### EXERCISE AIM
Looking at the listing, state how many of its lines contain the string "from". Write only the number.

DATA SHOWN Block Start

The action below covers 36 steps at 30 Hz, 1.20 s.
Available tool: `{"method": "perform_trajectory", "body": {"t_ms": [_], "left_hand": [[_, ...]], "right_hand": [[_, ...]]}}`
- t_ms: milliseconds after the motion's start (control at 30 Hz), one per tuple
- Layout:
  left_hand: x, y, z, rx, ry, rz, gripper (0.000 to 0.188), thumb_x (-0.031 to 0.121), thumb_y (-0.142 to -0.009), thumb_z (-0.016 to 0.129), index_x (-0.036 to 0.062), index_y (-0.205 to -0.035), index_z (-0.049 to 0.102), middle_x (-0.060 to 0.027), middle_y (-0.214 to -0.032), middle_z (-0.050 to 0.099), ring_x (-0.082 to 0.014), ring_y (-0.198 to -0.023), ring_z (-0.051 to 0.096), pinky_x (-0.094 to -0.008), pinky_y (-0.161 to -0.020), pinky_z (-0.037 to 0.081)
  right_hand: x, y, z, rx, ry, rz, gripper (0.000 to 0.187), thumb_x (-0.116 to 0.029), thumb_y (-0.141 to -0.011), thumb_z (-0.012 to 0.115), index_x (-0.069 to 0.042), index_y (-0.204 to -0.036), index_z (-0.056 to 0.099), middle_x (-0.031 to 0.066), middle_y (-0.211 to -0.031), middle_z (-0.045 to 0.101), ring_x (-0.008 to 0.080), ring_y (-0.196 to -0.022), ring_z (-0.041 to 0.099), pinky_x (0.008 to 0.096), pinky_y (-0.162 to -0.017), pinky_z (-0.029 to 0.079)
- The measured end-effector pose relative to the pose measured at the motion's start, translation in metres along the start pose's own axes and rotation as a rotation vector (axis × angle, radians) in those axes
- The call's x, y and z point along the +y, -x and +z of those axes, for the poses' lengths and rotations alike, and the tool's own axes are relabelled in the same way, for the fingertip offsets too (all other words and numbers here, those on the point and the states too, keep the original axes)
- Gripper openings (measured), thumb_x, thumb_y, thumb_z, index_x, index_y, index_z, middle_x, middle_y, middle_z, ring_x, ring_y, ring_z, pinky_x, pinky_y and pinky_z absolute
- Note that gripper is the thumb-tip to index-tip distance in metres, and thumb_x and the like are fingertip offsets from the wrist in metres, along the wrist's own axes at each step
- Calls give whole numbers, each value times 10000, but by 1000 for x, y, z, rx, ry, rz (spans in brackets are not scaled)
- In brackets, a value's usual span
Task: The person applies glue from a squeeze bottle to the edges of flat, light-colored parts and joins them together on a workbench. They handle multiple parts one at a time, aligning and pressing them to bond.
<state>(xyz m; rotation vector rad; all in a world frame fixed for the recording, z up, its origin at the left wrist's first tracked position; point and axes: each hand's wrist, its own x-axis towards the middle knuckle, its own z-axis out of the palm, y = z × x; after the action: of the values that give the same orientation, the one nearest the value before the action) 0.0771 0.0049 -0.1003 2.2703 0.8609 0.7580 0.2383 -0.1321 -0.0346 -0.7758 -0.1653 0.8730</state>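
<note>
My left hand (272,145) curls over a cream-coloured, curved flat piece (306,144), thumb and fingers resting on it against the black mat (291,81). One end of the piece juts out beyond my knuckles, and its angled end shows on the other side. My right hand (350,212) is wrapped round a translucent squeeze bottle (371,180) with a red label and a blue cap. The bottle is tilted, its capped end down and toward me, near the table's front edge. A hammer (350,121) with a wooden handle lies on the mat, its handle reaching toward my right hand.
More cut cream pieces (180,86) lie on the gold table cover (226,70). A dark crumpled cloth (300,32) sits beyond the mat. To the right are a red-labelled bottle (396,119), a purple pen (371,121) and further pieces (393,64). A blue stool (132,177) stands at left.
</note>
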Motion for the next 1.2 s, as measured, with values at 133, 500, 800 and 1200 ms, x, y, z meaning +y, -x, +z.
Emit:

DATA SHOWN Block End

### WRITTEN ANSWER
2